*Instructions for the task*.
A word-for-word copy of the data is what's wanted, with no pictures.
──────── Extracted data
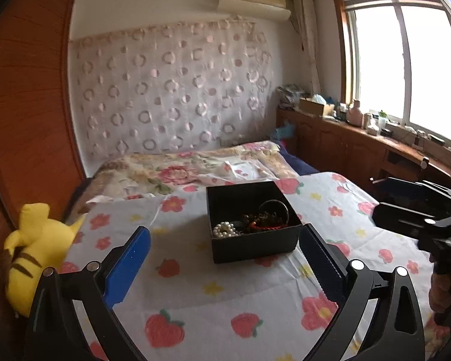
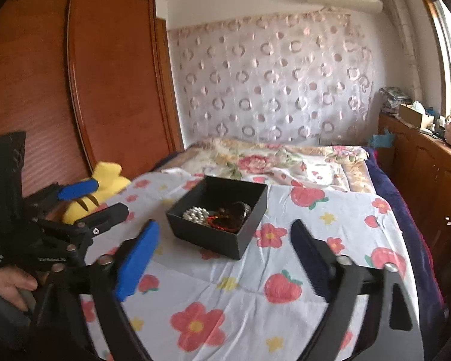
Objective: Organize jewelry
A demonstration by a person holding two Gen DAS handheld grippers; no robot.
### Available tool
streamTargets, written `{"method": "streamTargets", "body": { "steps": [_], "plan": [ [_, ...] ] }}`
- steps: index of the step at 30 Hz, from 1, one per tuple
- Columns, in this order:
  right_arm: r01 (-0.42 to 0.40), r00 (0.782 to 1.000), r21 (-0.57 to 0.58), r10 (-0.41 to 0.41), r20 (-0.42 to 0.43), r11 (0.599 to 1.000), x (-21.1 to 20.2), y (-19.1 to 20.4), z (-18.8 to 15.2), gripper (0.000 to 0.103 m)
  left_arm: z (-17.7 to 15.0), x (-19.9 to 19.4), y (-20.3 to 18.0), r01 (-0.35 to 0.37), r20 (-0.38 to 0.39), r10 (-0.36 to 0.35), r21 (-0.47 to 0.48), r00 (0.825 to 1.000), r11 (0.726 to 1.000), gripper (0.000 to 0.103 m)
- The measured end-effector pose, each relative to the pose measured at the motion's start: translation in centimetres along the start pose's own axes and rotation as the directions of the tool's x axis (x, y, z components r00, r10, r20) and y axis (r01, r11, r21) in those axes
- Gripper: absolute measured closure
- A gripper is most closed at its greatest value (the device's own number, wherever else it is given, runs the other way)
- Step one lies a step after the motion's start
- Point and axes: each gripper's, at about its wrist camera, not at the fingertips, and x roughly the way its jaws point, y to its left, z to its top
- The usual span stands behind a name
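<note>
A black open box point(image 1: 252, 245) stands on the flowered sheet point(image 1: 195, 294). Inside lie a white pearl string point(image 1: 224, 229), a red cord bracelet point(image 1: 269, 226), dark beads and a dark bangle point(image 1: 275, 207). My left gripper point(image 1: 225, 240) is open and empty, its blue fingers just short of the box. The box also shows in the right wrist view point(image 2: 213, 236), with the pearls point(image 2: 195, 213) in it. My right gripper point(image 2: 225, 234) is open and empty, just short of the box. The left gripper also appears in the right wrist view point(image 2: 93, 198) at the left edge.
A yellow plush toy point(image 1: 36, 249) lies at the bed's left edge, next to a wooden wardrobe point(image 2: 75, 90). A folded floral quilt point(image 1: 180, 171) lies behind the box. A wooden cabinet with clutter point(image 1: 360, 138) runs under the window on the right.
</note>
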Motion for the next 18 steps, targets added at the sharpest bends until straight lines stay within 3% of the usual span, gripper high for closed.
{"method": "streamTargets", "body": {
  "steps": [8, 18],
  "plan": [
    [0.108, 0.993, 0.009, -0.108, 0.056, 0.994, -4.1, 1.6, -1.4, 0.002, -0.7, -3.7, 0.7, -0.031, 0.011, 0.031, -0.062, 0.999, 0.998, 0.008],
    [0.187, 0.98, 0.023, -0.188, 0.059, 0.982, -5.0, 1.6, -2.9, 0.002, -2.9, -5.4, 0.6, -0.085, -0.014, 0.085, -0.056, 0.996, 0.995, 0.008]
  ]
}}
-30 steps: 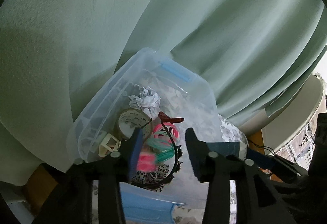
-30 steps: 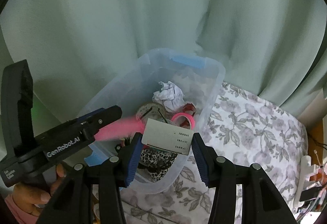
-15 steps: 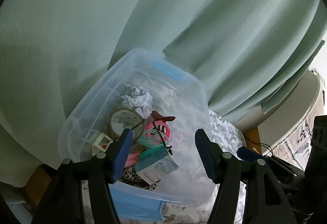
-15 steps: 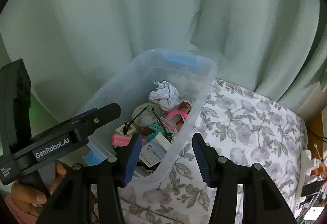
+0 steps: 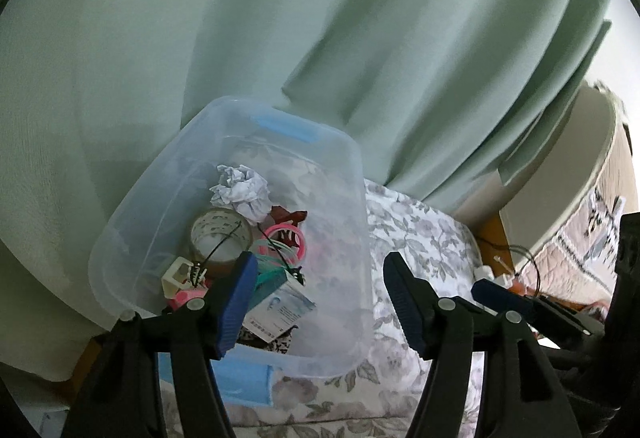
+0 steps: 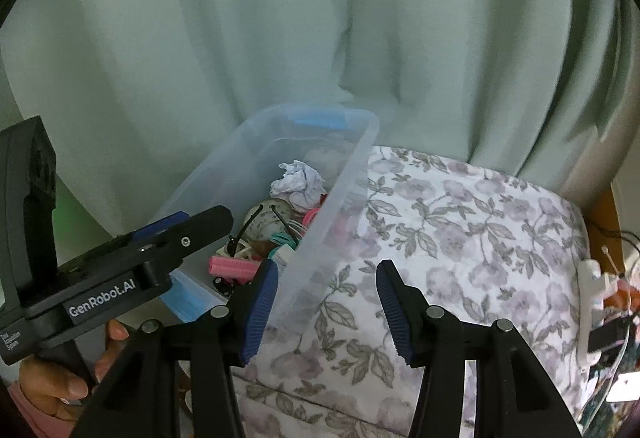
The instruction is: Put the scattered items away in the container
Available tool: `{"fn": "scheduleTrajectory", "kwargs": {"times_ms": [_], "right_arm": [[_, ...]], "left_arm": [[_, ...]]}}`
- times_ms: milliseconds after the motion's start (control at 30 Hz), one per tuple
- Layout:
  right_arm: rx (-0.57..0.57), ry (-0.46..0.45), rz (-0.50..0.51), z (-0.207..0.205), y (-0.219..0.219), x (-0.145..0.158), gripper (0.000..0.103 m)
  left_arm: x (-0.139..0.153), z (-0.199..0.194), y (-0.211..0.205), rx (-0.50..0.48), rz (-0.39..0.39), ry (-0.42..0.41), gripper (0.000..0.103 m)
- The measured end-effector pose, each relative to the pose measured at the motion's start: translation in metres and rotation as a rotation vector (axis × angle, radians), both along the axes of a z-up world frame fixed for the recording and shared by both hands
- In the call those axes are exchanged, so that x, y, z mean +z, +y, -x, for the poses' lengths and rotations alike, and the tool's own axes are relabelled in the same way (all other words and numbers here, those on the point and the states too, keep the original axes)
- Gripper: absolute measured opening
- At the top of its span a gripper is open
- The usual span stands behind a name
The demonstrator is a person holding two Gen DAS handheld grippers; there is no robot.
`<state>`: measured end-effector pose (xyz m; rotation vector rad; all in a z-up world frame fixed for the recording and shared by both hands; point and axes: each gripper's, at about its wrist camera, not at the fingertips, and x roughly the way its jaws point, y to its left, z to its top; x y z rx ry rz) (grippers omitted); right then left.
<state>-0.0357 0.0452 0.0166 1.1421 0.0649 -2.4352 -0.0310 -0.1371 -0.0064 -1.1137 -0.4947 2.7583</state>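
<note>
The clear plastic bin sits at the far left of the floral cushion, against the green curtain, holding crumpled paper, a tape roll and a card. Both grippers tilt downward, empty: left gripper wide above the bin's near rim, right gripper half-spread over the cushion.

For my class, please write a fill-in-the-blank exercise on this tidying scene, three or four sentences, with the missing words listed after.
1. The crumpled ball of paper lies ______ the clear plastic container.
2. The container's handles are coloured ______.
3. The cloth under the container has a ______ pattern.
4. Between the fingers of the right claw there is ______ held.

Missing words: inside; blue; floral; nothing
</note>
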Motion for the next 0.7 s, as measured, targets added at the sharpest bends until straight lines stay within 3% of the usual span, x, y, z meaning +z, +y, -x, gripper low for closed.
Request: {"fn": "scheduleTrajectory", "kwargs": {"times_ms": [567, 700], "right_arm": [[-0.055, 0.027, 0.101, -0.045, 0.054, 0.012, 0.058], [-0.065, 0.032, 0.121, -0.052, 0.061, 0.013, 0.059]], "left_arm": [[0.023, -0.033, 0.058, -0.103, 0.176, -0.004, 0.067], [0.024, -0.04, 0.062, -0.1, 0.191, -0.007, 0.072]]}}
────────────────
*The answer*.
Objective: Organize jewelry
A demonstration by a person holding two Gen DAS handheld grippers; no robot.
### Available tool
streamTargets, written `{"method": "streamTargets", "body": { "steps": [_], "plan": [ [_, ...] ] }}`
- steps: index of the step at 30 Hz, from 1, one per tuple
- Columns, in this order:
  right_arm: r01 (-0.42 to 0.40), r00 (0.782 to 1.000), r21 (-0.57 to 0.58), r10 (-0.41 to 0.41), r20 (-0.42 to 0.43), r11 (0.599 to 1.000), x (-21.1 to 20.2), y (-19.1 to 20.4), z (-18.8 to 15.2), gripper (0.000 to 0.103 m)
  left_arm: z (-17.7 to 15.0), x (-19.9 to 19.4), y (-20.3 to 18.0), r01 (-0.35 to 0.37), r20 (-0.38 to 0.39), r10 (-0.36 to 0.35), r21 (-0.47 to 0.48), r00 (0.825 to 1.000), r11 (0.726 to 1.000), gripper (0.000 to 0.103 m)
- The measured end-effector pose, each relative to the pose measured at the motion's start: translation in centimetres along the start pose's own axes and rotation as the directions of the tool's x axis (x, y, z components r00, r10, r20) and y axis (r01, r11, r21) in those axes
- Gripper: absolute measured closure
- A gripper is most closed at its greatest value (the device's own number, wherever else it is given, runs the other way)
- Step one lies a step after the motion's start
- Point and axes: each gripper's, at about its wrist camera, not at the fingertips, and x roughly the way its jaws point, y to its left, z to its top
- The usual span stands behind a name
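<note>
A black open box point(image 1: 252, 245) stands on the flowered sheet point(image 1: 195, 294). Inside lie a white pearl string point(image 1: 224, 229), a red cord bracelet point(image 1: 269, 226), dark beads and a dark bangle point(image 1: 275, 207). My left gripper point(image 1: 225, 240) is open and empty, its blue fingers just short of the box. The box also shows in the right wrist view point(image 2: 213, 236), with the pearls point(image 2: 195, 213) in it. My right gripper point(image 2: 225, 234) is open and empty, just short of the box. The left gripper also appears in the right wrist view point(image 2: 93, 198) at the left edge.
A yellow plush toy point(image 1: 36, 249) lies at the bed's left edge, next to a wooden wardrobe point(image 2: 75, 90). A folded floral quilt point(image 1: 180, 171) lies behind the box. A wooden cabinet with clutter point(image 1: 360, 138) runs under the window on the right.
</note>
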Motion for the next 18 steps, targets added at the sharpest bends until straight lines stay within 3% of the usual span, gripper high for closed.
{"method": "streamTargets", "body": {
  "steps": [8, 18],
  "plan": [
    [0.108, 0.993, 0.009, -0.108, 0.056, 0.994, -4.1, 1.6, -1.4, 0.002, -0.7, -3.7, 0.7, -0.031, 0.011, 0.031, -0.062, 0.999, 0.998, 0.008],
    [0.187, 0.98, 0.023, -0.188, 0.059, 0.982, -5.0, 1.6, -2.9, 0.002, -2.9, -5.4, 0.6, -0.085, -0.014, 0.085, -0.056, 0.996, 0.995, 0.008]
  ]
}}
-30 steps: 
-30 steps: 
-15 steps: 
-15 steps: 
+0 steps: 
+0 steps: 
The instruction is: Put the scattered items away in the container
Available tool: `{"fn": "scheduleTrajectory", "kwargs": {"times_ms": [_], "right_arm": [[_, ...]], "left_arm": [[_, ...]]}}`
- times_ms: milliseconds after the motion's start (control at 30 Hz), one per tuple
- Layout:
  right_arm: rx (-0.57..0.57), ry (-0.46..0.45), rz (-0.50..0.51), z (-0.207..0.205), y (-0.219..0.219), x (-0.145..0.158), gripper (0.000..0.103 m)
  left_arm: x (-0.139..0.153), z (-0.199..0.194), y (-0.211..0.205), rx (-0.50..0.48), rz (-0.39..0.39), ry (-0.42..0.41), gripper (0.000..0.103 m)
- The measured end-effector pose, each relative to the pose measured at the motion's start: translation in metres and rotation as a rotation vector (axis × angle, radians), both along the axes of a z-up world frame fixed for the recording and shared by both hands
- In the call those axes are exchanged, so that x, y, z mean +z, +y, -x, for the poses' lengths and rotations alike, and the tool's own axes are relabelled in the same way (all other words and numbers here, those on the point and the states too, keep the original axes)
- Gripper: absolute measured opening
- At the top of its span a gripper is open
- The usual span stands behind a name
The demonstrator is a person holding two Gen DAS handheld grippers; there is no robot.
`<state>`: measured end-effector pose (xyz m; rotation vector rad; all in a z-up world frame fixed for the recording and shared by both hands; point and axes: each gripper's, at about its wrist camera, not at the fingertips, and x roughly the way its jaws point, y to its left, z to its top; x y z rx ry rz) (grippers omitted); right then left.
<state>-0.0357 0.0452 0.0166 1.1421 0.0649 -2.4352 -0.0310 -0.1371 -0.0064 -1.1137 -0.4947 2.7583</state>
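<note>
The clear plastic bin sits at the far left of the floral cushion, against the green curtain, holding crumpled paper, a tape roll and a card. Both grippers tilt downward, empty: left gripper wide above the bin's near rim, right gripper half-spread over the cushion.

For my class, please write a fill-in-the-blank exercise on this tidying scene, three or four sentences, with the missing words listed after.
1. The crumpled ball of paper lies ______ the clear plastic container.
2. The container's handles are coloured ______.
3. The cloth under the container has a ______ pattern.
4. Between the fingers of the right claw there is ______ held.

Missing words: inside; blue; floral; nothing
</note>
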Motion for the next 0.7 s, as measured, targets added at the sharpest bends until straight lines stay within 3% of the usual span, x, y, z meaning +z, +y, -x, gripper low for closed.
Request: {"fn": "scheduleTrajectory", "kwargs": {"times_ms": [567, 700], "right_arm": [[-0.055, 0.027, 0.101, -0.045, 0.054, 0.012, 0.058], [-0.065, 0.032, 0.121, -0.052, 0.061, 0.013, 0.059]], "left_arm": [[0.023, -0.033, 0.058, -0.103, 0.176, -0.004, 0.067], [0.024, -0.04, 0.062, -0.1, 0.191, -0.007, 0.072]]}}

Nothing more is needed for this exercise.